日本人労働者としては、「労働力不足による賃上げを期待していたら、ライバルである外国人が大量に流入して労働力不足でなくなってしまい、賃上げの期待が実現しなくなってしまった」という事でしょう。
日本経済としては、「労働力不足により企業が省力化投資をするだろうから、日本経済の労働生産性が上がるだろう」と期待していたら、労働力不足でなくなってしまい、省力化投資が行われなくなってしまった、という事でしょう。
しかし、今ひとつ大きな問題があります。行政コストの増大です。自治体が外国人労働者の生活相談に応じたり、外国人の子供が通う学校で日本語教育のコストがかかったりするのです。そうした費用を一般の税金から捻出する事は二つの面で問題です。
一つは公平の観点です。外国人が流入したことで賃上げの期待を奪われた「被害者」である日本人労働者が支払った税金を使うべきではなく、外国人を雇うことで利益を稼いでいる企業にコストを負担させるべきでしょう。
今ひとつは、資源配分の観点です。外国人を雇うことで企業の利益が1円増えると同時に自治体の行政コストが100円増えるとすると、日本全体としては外国人を受け入れるべきでは無いという事になります。しかし、企業は1円でも増益が見込まれるならば外国人を雇ってしまうでしょう。
そうした事が無いように、外国人を雇った企業に100円を課税するべきなのです。そうすれば、企業は外国人を雇わなくなるので、行政コストが嵩む事は防げるでしょう。
課税額が100円で良いのか否かは、議論があると思います。私としては、日本人労働者の「被害」を減らし、日本企業に省力化投資を促すためには、100円プラスαの課税をすべきだと考えています。もっとも、外国人を雇ったことで1000円の利益を稼ぐ企業があれば、500円課税することで外国人を受け入れてもらっても構わないでしょう。そのあたりは、程度の問題だと思います。経済学的には非常に合理的だと思います。
たしかに、外国人労働者受け入れによって生じる追加コストは、その受け入れの受益者が負担すべきです。
ただ、課税による解決は、「外国人労働者は外部不経済をもたらす」ということを国が真正面から宣言するようなものなので、具体化には慎重な検討が必要だと思います。
ヘイトスピーチをはじめとした人種差別や、ブラック企業の外国人労働者への不当な扱いなどを助長しかねません。
もちろんそれらも外部不経済の一種なので、それらの防止も追加コストに含まれてくるのですが、できるだけ社会的心理的な影響が少なくなるような配慮が必要そうだな、と感じました。確かに行政はすぐに出さないといけないコストが大きいかもしれません。しかし、以下のポイントも考えて頂きたいです。
1)国家は自国の国民は0歳から成人になるまで、教育費などのコストががかかります。世界のほとんどの国はそうです。

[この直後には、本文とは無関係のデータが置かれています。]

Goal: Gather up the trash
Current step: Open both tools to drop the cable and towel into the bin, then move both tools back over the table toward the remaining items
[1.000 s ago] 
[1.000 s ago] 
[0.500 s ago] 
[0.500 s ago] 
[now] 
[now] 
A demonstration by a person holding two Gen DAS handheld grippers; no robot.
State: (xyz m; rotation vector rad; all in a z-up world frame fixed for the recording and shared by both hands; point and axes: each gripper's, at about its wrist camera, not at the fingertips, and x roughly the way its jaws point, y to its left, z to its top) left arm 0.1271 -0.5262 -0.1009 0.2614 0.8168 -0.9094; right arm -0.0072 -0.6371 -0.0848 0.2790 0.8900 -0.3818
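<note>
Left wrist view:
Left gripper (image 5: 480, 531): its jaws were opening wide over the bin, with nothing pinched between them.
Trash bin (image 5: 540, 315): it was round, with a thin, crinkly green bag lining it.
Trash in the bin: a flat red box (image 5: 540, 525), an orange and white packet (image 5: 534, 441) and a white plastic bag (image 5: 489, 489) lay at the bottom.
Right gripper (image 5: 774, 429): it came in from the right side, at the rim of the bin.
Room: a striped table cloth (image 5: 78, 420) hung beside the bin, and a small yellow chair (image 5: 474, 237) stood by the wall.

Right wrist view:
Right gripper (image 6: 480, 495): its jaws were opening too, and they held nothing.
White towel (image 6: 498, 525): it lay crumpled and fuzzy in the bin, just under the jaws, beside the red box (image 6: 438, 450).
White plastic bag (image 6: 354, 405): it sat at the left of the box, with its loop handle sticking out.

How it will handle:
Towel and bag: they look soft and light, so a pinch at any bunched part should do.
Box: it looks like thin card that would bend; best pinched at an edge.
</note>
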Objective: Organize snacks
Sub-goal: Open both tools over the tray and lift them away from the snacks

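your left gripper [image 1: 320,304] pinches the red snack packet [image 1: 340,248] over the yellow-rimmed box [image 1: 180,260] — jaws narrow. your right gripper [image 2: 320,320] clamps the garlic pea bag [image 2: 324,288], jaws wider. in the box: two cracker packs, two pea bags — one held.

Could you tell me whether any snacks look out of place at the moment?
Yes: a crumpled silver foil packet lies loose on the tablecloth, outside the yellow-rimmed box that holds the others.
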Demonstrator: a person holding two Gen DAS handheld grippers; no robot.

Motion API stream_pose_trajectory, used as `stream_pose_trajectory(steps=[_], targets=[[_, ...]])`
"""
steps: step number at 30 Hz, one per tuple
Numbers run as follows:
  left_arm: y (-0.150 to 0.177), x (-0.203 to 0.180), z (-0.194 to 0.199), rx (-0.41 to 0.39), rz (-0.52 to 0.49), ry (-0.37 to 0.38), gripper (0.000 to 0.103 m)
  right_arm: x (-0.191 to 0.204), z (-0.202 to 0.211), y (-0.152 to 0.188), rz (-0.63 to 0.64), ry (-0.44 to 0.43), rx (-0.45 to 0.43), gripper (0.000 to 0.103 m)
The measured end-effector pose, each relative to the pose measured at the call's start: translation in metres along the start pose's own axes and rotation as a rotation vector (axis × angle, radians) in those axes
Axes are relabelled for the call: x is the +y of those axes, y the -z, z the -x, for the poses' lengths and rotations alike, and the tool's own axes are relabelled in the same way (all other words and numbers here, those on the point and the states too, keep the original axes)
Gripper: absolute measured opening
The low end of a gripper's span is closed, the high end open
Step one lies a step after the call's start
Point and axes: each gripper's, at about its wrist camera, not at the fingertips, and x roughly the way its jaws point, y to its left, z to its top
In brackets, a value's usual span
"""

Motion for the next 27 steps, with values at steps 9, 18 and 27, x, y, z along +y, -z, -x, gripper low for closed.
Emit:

アメリカでいうと、一人のアメリカ人は成人になるまでの国へのコストはおよそ8万ドル(約780万円)だとされています。しかし、既に成人になっている外国人労働者の場合、アメリカではなくて、自国はその負担を既に背負っていた。日本の政府が国民への経済的な負担よりも、外国人労働者への負担ははるかに低いと思います。
2)外国人労働者の子供への日本語教育について、これは良い投資だとしか考えられません。今のグローバル社会の中でやはりバイリンガルへの需要が増えていきます。日本の社会で日本語が流暢な外国人労働者の子供達は多い程、将来の日本の経済にとってそれはいいことだとしか考えられません。
3)労働者不足で賃金が上がると90年代にも様々な専門家達に予想されていました。もし日本のブラック企業はもっと昔からちゃんと罰せられたら、そうなっていたかもしれません。もし日本の労働基準法はそもそも守られていて、残業がもっと少なくされたら、その分の働き口が増え、企業間の健全な競争がうまれたのでしょうか。